In light of the above legal principles and the records, the prior meaning of the word “us”, which constitutes part of the registered service mark of this case, has already been seen in the judgment on the Defendant’s grounds of appeal. This word is an essential word to the general public to the extent that the use of the word is restricted or its meaning is confused with its meaning, such as “us company”, “us Dongdong,” etc., and it is widely frequently and widely used in ordinary daily life (in the case of referring to ’Na’), and it is not used only in a limited area, but also in a certain area without any restriction on the subject, location, field, ideology, etc., and it is the most universal and basic personal name in our language, and if it is confused with its meaning, it is essential to the general public to the extent that universal daily life is hindered. Accordingly, it is reasonable to view that any person is free to use the word without any restriction, and that it belongs to the general public’s personal interest and without any restriction on its function and proportion in the daily life as seen above.

However, in the case where the above two terms are used in combination with a service mark bank in ordinary terms, which is a part of the text of the registered service mark of this case, "Korea bank" (hereinafter "service mark bank") is almost identical to the daily term "Korea bank (hereinafter "Japan") which represents one's own related bank, and it is difficult to distinguish them by itself, and its usage is also in a similar situation, it is not possible to avoid confusion as to whether the term "one of the above two terms can be used in common terms with the service mark bank, and if it does not cause such confusion, it is necessary to add a separate explanation or substitute the word "Korea" with the word "Korea," and in particular, it seems that the person engaged in the same type of business would be likely to suffer considerable impediment to performing his duties because such inconvenience and restriction would be aggravated. As a result, the use of the registered service mark of this case, including "Korea bank", should be deemed to be in violation of the order of fair distribution of the registered service mark of this case, and thus, the use of the registered service mark of this case constitutes a registered service mark of this case, which is in violation of public order.

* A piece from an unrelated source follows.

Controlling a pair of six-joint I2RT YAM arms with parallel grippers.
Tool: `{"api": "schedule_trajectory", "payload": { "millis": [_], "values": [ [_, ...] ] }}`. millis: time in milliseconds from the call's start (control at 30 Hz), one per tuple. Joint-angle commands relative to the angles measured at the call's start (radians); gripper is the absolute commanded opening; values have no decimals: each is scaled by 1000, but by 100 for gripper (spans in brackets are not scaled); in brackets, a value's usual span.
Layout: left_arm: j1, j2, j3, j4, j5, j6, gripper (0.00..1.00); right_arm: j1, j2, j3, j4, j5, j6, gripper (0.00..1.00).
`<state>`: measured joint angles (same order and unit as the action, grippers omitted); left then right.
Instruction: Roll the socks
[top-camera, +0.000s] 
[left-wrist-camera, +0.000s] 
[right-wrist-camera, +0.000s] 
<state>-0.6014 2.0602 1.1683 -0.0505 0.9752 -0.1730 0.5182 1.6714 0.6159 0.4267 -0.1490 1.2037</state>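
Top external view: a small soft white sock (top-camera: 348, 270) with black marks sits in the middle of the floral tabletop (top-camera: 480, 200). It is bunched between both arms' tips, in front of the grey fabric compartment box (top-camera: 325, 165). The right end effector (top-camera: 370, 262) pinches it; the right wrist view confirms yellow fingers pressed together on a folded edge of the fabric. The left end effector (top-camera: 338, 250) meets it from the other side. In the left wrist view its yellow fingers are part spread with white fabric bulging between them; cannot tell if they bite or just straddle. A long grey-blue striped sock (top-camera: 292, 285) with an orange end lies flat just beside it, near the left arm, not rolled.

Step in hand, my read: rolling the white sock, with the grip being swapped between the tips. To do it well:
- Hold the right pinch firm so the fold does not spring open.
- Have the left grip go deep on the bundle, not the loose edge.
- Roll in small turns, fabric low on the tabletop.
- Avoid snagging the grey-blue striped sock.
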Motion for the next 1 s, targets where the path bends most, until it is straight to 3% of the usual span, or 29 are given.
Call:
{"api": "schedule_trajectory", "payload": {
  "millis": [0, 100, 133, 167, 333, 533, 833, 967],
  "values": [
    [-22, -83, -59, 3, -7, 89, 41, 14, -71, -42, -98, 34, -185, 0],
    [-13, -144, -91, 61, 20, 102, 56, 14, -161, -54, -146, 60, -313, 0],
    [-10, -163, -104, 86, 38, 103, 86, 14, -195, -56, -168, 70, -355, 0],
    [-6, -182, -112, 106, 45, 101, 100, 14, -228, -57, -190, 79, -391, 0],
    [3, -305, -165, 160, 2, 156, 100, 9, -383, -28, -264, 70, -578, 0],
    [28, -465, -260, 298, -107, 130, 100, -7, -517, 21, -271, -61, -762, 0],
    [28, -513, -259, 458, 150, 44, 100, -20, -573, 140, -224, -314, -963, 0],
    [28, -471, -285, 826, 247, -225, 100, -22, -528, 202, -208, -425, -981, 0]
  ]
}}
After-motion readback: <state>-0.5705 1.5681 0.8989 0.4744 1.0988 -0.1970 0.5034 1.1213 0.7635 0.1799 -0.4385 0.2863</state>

Nevertheless, since the registered service mark of this case does not fall under Article 7 (1) 4 of the former Trademark Act, the court below dismissed the plaintiffs' claim against "banking business, international financial business, loan loan business, broom card issuing business, credit card issuing business, credit card issuing business, trust business, trust business, securities business, investment brokerage business, investment and financial business, financial management business, financial analysis business, financial consulting business, financial information business, loan purchasing financing business, mortgage financing business, insurance agency business, securities investment consultation business, home banking business" among the designated service businesses of the registered service mark of this case, it erred by misapprehending the legal principles as to Article 7 (1) 4 of the former Trademark Act, which affected the conclusion of the judgment, and the plaintiffs' ground for appeal pointing this out is with merit.

3. Conclusion

Therefore, all of the defendant's appeals are dismissed, and without further review of the plaintiffs' remaining grounds of appeal, the part against the plaintiffs among the judgment below is reversed, and this part of the case is remanded to the court below for a new trial and determination. It is so decided as per Disposition by the assent of all participating Justices on the bench.